The Fed said that while inflation has been high, recent declines in energy and other commodity prices had tempered inflation risks.

It said the vote to cut U.S. rates was unanimous and that inflation expectations appeared to be diminishing which could help support price stability. "The recent intensification of the financial crisis has augmented the downside risks to growth and thus has diminished further the upside risks to price stability (inflation)," the Fed said.

England's Financial Support Plan

The British government said on Wednesday it was "bringing forward specific and comprehensive measures to ensure the stability of the financial system and to protect ordinary savers, depositors, businesses and borrowers."

At least 200 billion pounds ($350 billion) will be made available to banks under a special liquidity scheme, and banks will increase their total Tier 1 capital by 25 billion pounds.

Also, the government will provide an incremental minimum of 25 billion pounds of further support for all eligible institutions, in the form of preferred shares, PIBS or as assistance to an ordinary equity fund-raising.

The move was overwhelmingly supported in the UK and around the world. The Royal Bank of Scotland (RBS), HBOS, Barclays, and Lloyds were all eligible for the plan.

The comments were outstanding from analysts, and one analyst, Jeroen Van Den Broek with ING, seemed to sum it up best. "It seems to be a well thought-out plan. I like the Tier 1 component and it seems to be a relatively secure plan. At least there is some action and it could be something that other countries could use as well. Shares and credit default swaps on UK banks have rallied, but they're not doing that in the rest of Europe. The facility to provide capital will be in the form of preference shares. Tier 1 is subordinate to senior, it's the closest you can get to equity. The Tier 1 market is essentially closed but if the UK government is offering Tier 1 capital to its banks, it really does improve balance sheets. That is very positive. For shares, it's also better than if the government took a direct equity stake."

RBS issued the following statement: "We welcome this comprehensive package of measures in response to unprecedented conditions in the financial systems. The government has increased support in a number of important areas. The proposals will enable us to strengthen our position and to support our customers across the economy."

HBOS issued the following statement: "HBOS welcomes today's announcement by the government about banking capital and a significantly enhanced wholesale money funding initiative.

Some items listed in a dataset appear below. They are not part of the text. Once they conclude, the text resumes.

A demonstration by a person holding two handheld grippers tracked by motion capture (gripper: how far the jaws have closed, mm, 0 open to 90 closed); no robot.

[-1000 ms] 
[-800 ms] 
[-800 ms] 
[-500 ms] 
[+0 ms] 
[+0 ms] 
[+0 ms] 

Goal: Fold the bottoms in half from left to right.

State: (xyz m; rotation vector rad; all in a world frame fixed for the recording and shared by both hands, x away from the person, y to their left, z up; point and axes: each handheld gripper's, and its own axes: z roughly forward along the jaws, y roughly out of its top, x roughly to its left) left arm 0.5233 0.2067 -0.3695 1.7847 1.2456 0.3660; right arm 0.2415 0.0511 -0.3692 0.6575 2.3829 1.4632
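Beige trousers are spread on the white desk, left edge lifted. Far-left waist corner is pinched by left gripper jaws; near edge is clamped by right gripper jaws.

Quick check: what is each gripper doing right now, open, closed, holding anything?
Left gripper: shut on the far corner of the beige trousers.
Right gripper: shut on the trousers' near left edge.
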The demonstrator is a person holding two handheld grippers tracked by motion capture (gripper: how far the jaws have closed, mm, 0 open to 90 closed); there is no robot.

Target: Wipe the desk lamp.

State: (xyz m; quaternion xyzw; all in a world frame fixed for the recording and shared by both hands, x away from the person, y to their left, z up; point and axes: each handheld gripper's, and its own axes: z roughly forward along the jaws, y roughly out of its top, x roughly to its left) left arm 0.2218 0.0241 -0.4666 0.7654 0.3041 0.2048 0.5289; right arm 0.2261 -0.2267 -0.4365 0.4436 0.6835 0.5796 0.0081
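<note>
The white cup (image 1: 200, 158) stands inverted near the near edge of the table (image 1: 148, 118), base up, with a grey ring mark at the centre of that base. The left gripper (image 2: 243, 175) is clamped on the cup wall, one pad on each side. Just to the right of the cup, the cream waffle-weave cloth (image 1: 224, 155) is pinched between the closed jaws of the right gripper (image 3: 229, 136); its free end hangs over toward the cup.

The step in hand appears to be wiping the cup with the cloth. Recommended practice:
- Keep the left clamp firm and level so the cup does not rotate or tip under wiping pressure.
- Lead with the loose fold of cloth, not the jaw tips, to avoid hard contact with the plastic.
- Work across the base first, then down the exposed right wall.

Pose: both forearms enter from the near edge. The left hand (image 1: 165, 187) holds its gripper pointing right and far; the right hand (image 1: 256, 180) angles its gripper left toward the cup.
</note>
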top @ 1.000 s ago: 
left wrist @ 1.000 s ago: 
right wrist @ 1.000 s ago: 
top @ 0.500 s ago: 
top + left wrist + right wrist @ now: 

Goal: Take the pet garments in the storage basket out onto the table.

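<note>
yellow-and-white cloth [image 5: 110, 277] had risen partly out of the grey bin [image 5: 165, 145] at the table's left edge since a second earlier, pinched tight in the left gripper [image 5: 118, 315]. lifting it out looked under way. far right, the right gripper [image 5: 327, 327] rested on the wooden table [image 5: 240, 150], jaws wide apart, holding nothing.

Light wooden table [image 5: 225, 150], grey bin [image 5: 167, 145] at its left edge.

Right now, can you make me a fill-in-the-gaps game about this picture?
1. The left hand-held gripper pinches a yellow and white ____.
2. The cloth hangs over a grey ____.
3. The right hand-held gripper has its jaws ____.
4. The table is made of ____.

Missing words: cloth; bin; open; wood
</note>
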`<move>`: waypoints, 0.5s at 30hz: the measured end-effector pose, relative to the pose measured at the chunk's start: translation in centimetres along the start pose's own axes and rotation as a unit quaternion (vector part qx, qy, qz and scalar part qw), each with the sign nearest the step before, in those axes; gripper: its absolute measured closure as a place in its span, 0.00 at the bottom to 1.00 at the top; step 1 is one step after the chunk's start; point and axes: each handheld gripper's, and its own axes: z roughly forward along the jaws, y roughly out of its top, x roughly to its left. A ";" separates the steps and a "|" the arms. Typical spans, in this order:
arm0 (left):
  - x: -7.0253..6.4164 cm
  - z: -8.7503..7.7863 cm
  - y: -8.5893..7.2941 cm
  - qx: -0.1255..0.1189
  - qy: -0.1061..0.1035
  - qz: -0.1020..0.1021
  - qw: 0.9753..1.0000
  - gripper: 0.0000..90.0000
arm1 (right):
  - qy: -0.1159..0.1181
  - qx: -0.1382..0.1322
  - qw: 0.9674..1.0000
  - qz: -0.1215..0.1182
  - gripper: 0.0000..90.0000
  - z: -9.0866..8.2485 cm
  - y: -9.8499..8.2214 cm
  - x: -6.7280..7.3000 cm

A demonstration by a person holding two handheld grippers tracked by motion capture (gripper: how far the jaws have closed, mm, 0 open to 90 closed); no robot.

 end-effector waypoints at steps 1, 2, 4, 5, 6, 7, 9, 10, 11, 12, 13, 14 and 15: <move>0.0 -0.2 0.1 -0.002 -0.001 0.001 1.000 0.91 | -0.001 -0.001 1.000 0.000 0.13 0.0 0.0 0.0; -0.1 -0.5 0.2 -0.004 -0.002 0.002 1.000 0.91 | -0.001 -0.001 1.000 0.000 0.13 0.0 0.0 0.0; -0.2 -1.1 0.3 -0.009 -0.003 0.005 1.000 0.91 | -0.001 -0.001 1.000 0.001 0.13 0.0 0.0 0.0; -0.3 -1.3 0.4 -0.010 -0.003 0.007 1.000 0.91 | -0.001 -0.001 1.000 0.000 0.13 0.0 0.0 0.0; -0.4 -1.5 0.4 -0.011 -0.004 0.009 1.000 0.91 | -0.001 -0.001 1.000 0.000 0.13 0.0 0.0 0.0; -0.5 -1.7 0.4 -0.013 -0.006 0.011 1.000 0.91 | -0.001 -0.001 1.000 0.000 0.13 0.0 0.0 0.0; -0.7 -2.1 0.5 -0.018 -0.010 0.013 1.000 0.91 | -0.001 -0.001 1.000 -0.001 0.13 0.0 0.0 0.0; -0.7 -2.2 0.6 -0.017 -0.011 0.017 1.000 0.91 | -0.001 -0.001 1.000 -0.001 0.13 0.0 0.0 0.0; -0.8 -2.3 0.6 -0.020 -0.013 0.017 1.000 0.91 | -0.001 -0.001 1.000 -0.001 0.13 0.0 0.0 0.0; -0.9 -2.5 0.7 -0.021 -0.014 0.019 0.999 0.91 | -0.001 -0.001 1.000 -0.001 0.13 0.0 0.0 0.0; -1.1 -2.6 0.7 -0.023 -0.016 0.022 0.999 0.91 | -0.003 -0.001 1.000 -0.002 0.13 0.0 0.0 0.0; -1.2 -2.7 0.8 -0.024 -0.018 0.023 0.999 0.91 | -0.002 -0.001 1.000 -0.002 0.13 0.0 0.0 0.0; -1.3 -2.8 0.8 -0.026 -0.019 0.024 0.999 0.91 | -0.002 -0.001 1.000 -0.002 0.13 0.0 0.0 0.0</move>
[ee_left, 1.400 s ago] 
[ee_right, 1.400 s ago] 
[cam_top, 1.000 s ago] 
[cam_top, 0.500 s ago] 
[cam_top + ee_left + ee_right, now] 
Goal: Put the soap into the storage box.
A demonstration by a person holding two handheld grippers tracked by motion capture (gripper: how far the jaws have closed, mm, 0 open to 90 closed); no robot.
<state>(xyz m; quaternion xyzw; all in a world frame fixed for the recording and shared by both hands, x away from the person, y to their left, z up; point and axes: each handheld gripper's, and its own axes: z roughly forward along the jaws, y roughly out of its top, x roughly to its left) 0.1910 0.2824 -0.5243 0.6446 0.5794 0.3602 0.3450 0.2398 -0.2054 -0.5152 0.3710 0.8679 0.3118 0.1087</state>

The government's announcement represents a very real and serious intention on the part of the authorities, following consultation with the banking industry, to bring stability and certainty to the UK banking system. HBOS believes that this initiative is very much in the interests of its shareholders and customers."

On a lighter note, one trader gave the following quote: "The first thing I did was email my colleagues at Barclays and RBS to congratulate them on being civil servants now."